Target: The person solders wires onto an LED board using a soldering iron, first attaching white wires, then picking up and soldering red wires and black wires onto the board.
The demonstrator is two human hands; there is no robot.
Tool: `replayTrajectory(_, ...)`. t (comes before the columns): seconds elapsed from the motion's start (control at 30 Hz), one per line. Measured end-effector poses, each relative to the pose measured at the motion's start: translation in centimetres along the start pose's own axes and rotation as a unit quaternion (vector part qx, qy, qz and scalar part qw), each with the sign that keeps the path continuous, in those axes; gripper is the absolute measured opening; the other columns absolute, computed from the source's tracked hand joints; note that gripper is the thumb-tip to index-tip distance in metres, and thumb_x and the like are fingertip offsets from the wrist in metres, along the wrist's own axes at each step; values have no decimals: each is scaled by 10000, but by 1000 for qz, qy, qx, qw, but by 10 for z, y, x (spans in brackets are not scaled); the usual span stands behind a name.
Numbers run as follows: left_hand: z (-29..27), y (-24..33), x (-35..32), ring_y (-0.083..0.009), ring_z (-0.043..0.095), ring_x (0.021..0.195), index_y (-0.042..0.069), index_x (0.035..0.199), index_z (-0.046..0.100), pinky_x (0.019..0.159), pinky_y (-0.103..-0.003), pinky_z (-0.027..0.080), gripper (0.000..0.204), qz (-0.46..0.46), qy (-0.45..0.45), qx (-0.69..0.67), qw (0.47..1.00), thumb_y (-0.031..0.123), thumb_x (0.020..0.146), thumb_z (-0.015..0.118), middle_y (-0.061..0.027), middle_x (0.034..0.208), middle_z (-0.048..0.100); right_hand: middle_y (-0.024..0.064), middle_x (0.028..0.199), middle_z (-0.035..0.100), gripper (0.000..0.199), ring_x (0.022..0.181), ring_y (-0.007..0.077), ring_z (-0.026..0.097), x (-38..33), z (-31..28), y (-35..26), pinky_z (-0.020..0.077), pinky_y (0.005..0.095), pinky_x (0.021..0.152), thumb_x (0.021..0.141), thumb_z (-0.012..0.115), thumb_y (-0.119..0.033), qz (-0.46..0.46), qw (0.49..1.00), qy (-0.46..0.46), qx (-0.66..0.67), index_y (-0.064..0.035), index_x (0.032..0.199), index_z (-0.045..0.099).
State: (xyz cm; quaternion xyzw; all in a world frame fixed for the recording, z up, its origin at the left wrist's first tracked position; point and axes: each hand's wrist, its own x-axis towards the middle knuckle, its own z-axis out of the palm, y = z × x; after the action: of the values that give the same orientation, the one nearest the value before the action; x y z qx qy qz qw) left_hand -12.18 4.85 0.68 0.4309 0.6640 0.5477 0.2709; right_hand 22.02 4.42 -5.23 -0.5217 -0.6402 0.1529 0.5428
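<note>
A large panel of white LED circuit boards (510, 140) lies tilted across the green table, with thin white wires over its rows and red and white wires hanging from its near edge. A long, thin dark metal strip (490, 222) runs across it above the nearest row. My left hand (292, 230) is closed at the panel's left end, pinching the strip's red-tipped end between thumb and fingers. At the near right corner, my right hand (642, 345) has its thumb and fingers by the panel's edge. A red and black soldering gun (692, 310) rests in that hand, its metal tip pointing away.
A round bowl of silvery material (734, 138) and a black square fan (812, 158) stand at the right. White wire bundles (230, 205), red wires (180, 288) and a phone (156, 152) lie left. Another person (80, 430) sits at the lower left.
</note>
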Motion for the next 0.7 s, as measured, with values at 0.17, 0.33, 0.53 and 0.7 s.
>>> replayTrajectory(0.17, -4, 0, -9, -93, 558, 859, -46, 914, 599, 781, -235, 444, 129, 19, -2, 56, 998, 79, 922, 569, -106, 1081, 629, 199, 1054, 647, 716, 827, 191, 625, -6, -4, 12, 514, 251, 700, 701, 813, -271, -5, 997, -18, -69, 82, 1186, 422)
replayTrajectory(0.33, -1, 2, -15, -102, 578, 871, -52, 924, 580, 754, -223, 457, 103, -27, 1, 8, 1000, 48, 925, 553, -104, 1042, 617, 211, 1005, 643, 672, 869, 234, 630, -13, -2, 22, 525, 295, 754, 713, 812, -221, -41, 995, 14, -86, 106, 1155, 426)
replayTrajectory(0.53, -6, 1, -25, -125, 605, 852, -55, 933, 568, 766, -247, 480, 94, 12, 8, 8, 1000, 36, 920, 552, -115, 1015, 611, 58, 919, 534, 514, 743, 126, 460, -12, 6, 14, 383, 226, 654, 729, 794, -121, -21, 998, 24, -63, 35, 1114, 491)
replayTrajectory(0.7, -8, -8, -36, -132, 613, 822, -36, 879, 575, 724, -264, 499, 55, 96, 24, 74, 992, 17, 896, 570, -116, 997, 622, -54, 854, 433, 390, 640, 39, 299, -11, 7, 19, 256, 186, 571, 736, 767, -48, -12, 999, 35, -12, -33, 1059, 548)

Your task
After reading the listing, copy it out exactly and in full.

Result of this task
Target: The person solders wires onto an LED board using a soldering iron, first attaching white wires, then picking up and soldering red wires and black wires onto the board.
The demonstrator is two human hands; there is no robot.
Tool: `replayTrajectory(_, ...)`. t (comes before the columns): seconds elapsed from the motion's start (control at 30 Hz), one per line. Measured end-effector poses, each relative to the pose measured at the motion's start: translation in centimetres along the start pose's own axes and rotation as a unit quaternion (vector part qx, qy, qz and scalar part qw), each with the sign that keeps the path continuous, in those axes; gripper is the absolute measured opening; the other columns absolute, computed from the source's tracked hand joints; note that gripper is the thumb-tip to index-tip distance in metres, and thumb_x and the like are fingertip offsets from the wrist in metres, along the wrist's own axes at each step; values have no decimals: each is scaled by 10000, but by 1000 for qz, qy, qx, qw, but by 10 for z, y, x (spans in brackets are not scaled); the usual span stands behind a name.
Numbers run as follows: left_hand: z (-29..27), y (-24..33), x (-35..32), ring_y (-0.083..0.009), ring_z (-0.043..0.095), ring_x (0.021..0.195), index_y (-0.042..0.069), index_x (0.035..0.199), index_z (-0.046..0.100), pinky_x (0.019..0.159), pinky_y (-0.103..-0.003), pinky_z (-0.027..0.080), gripper (0.000..0.204), qz (-0.46..0.46), qy (-0.45..0.45), qx (-0.69..0.67), qw (0.47..1.00), thumb_y (-0.031..0.123), thumb_x (0.020..0.146), thumb_z (-0.015..0.118), middle_y (-0.061..0.027), middle_x (0.034..0.208), middle_z (-0.048..0.100); right_hand: middle_y (-0.024..0.064), middle_x (0.028..0.199), middle_z (-0.035..0.100), gripper (0.000..0.199), ring_x (0.022..0.181), ring_y (-0.007..0.077), ring_z (-0.026..0.097), x (-38..33), z (-31..28), y (-35..26), pinky_z (-0.020..0.077), pinky_y (0.005..0.095), pinky_x (0.021..0.152), thumb_x (0.021..0.141), thumb_z (-0.012..0.115), thumb_y (-0.119..0.033), qz (-0.46..0.46), qw (0.49..1.00), qy (-0.46..0.46), qx (-0.66..0.67), index_y (-0.064..0.035), index_x (0.032..0.199), index_z (-0.045..0.099).
State: (xyz cm; quaternion xyzw; all in a world frame fixed for the recording, z up, its origin at the left wrist's first tracked position; point and axes: each hand's wrist, its own x-axis towards the middle knuckle, its own z-axis out of the palm, y = z × x; after the action: of the values that give the same orientation, the one nearest the value before the action; x y z qx qy qz qw) left_hand -12.18 4.85 0.68 0.4309 0.6640 0.5477 0.2709; right_hand 22.02 4.42 -5.23 -0.5217 -0.6402 0.1529 0.5428
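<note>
A large panel of white LED circuit boards (510, 140) lies tilted across the green table, with thin white wires over its rows and red and white wires hanging from its near edge. A long, thin dark metal strip (490, 222) runs across it above the nearest row. My left hand (292, 230) is closed at the panel's left end, pinching the strip's red-tipped end between thumb and fingers. At the near right corner, my right hand (642, 345) has its thumb and fingers by the panel's edge. A red and black soldering gun (692, 310) rests in that hand, its metal tip pointing away.
A round bowl of silvery material (734, 138) and a black square fan (812, 158) stand at the right. White wire bundles (230, 205), red wires (180, 288) and a phone (156, 152) lie left. Another person (80, 430) sits at the lower left.
</note>
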Motion for the next 0.7 s, as measured, with values at 0.17, 0.33, 0.53 and 0.7 s.
>>> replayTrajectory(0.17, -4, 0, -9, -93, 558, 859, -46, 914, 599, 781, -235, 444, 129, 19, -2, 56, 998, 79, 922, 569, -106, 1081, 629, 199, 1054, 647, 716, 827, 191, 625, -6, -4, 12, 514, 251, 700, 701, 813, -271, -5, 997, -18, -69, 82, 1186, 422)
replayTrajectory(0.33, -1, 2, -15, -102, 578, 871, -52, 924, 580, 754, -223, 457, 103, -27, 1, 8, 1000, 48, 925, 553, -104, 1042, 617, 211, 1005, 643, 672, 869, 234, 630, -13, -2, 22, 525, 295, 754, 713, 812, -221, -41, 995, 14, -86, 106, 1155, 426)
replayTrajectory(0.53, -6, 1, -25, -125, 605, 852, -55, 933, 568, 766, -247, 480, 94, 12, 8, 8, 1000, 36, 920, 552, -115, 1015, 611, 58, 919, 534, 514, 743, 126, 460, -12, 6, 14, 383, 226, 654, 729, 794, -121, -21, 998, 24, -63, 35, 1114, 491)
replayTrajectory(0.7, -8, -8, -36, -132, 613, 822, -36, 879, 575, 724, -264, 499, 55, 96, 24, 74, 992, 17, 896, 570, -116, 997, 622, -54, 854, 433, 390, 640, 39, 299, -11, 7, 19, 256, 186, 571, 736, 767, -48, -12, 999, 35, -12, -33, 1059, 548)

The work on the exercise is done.